> ASSIGNMENT
The task requires repeating, word for word, the lines from the one with "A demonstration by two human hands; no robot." through the end of the material, leaving out all pictures.
-*-*-
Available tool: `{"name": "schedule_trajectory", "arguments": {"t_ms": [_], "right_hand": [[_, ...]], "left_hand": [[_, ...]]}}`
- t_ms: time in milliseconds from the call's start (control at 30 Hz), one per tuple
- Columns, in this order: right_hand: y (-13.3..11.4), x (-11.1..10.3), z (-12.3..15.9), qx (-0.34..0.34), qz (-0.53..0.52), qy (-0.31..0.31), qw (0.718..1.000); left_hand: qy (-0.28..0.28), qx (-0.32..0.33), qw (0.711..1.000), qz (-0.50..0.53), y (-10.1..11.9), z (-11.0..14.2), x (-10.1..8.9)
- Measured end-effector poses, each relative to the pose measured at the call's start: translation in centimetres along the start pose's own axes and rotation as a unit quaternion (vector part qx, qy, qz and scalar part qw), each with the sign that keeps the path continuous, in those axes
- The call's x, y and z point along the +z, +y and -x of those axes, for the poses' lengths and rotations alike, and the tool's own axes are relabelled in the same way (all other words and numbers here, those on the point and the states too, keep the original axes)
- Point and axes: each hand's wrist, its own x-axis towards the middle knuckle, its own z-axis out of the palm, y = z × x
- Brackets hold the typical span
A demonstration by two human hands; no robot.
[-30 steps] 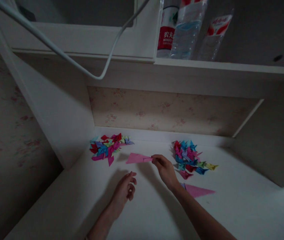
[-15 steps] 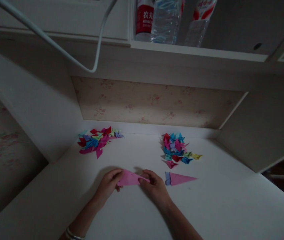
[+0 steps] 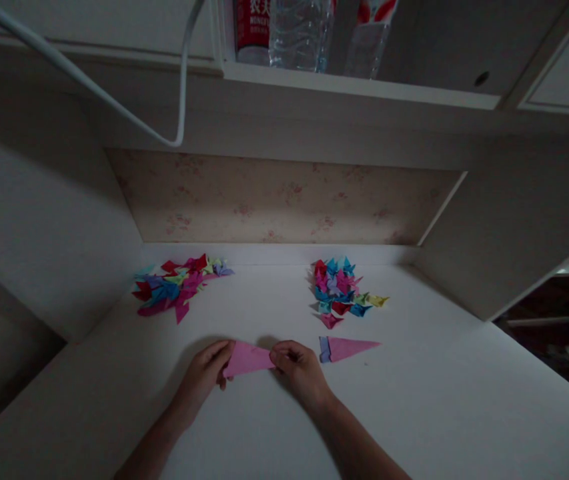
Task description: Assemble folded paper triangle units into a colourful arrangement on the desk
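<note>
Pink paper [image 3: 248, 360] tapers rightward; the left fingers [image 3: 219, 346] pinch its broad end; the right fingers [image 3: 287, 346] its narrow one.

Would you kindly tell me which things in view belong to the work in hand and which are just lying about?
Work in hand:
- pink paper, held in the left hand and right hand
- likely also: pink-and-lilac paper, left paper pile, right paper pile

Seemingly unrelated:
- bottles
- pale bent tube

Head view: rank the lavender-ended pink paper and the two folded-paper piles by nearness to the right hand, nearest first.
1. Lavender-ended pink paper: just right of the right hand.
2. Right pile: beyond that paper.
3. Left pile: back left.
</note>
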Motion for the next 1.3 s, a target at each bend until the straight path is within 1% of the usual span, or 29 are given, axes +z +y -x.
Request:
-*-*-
> EXPECTED ANSWER
A demonstration by two human hands; no robot.
[-30 steps] 
[-15 steps] 
[+0 steps] 
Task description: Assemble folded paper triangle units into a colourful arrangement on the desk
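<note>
Pink paper [image 3: 248, 360] tapers rightward; the left fingers [image 3: 219, 346] pinch its broad end; the right fingers [image 3: 287, 346] its narrow one.

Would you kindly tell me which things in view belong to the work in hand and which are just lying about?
Work in hand:
- pink paper, held in the left hand and right hand
- likely also: pink-and-lilac paper, left paper pile, right paper pile

Seemingly unrelated:
- bottles
- pale bent tube

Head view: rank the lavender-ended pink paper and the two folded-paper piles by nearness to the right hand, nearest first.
1. Lavender-ended pink paper: just right of the right hand.
2. Right pile: beyond that paper.
3. Left pile: back left.
</note>
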Motion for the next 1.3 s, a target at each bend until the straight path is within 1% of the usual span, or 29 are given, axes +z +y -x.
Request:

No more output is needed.